Written by David Green.


For the sixth year in a row, Morenci's Stair Public Library is scheduled to receive a visit from the author of a Michigan Notable Book.

Each year the Library of Michigan selects 20 books celebrating the state's people, places and events. Several of the authors are then assigned visits to select libraries around the state.

Books chosen this year feature topics as varied as a physically-challenged boy from Flint who went on to win an Olympic Gold Medal and pitch a no-hitter for the New York Yankees, the 1968 Detroit Tigers, survival of Kirtland’s warbler, a biography of Michigan’s first governor, northwest Michigan’s Fishtown, the revival of Detroit, saving the Theodore Roethke’s house, Michigan’s historic train stations, a memoir of a Detroit soul singer, a study of Michigan’s amphibians and reptiles, depression era Flint and an illustrated history of Detroit’s historic places of worship.

Benjamin Busch, the author of "Dust to Dust: A Memoir," will speak May 9 at Stair Public Library.

Busch's book is described as an extraordinary memoir about ordinary things: life and death, peace and war, the adventures of childhood and the revelations of adulthood.

Busch is a decorated U.S. Marine Corps infantry officer who served two combat tours in Iraq. Shortly after returning from his first tour, he was chosen to portray Baltimore police sergeant Anthony Colicchio in the award-winning HBO series "The Wire." He returned from his second Iraq experience in Ramadi just in time for the fourth season of The Wire.

Busch, the son of celebrated novelist Frederick Busch, tells a story of an ideal childhood in rural New York exploring woods and streams and about deployment to Iraq and the horrors of war. A reviewer stated that "the emotional power of his reflections on life, love, death and war make this memoir hard to put down and hard to forget."

Stair Public Library

Notable visits

2006 – Steve Amick

2008 – Tyree Guyton

2009 – Michael Rosenberg

2010 – Steve Luxenberg

2011 – Steve Lehto

2012 – Anthony Youn

2013 – Benjamin Busch


2013 Michigan Notable Books

The Michigan Notable Books list features 20 books published in the previous calendar year that are about Michigan or the Great Lakes region, or are written by a Michigan author

• "American Poet: A Novel" by Jeff Vande Zande.

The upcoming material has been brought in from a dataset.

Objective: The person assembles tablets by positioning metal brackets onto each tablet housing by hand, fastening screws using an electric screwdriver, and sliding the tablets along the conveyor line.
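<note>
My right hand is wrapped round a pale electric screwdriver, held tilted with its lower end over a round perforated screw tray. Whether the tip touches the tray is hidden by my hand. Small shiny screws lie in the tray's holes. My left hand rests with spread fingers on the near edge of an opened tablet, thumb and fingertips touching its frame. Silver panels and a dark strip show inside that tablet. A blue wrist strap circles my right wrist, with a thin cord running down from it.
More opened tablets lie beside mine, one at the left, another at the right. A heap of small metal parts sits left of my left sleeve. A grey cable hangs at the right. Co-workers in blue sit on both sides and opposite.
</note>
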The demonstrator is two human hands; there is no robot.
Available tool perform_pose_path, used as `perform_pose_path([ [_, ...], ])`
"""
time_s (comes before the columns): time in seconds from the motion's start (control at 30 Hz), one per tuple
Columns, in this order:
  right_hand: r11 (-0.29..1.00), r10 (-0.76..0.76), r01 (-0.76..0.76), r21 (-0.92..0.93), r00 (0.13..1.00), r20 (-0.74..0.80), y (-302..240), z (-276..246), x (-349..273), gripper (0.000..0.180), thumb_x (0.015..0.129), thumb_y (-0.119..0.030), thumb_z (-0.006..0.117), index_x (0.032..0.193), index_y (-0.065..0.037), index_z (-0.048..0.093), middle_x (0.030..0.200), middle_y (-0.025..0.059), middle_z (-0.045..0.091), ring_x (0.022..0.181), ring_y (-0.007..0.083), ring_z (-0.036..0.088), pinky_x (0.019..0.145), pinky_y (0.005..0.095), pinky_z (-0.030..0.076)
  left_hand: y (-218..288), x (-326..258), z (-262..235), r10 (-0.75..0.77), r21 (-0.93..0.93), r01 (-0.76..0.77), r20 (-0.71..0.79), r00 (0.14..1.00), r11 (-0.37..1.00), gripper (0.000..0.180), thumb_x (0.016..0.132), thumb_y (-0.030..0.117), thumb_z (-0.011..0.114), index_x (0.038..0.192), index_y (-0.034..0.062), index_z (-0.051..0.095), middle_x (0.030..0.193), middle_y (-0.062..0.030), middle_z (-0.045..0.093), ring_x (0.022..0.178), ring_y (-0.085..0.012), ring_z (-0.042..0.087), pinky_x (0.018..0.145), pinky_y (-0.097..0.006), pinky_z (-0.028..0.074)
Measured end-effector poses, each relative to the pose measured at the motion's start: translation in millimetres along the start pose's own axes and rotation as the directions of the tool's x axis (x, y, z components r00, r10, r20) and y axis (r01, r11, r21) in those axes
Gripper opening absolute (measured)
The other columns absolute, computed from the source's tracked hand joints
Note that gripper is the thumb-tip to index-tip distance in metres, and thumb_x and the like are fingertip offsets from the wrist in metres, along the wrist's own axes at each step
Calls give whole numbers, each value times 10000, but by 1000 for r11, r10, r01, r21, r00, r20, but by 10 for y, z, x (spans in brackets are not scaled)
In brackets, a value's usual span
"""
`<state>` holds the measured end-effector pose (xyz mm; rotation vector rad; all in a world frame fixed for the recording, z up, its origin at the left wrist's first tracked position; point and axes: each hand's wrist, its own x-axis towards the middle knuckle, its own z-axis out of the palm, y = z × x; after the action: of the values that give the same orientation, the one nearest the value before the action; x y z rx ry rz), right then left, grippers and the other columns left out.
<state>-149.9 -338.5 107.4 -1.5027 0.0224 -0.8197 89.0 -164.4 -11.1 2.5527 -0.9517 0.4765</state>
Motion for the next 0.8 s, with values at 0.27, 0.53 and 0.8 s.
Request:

Saginaw is the setting for this short novel, a coming-of-age story of a young poet returning home after graduating from college. The book champions the power of poetry and gives a solid voice to society’s underdogs.

• "The Amphibians and Reptiles of Michigan" by J. Alan Holman.

All of Michigan’s 54 species of amphibians and reptiles are covered in this unique and illustrated single volume. With minimal scientific jargon, Holman presents a discussion of habitat, including recent species accounts and distribution across the state.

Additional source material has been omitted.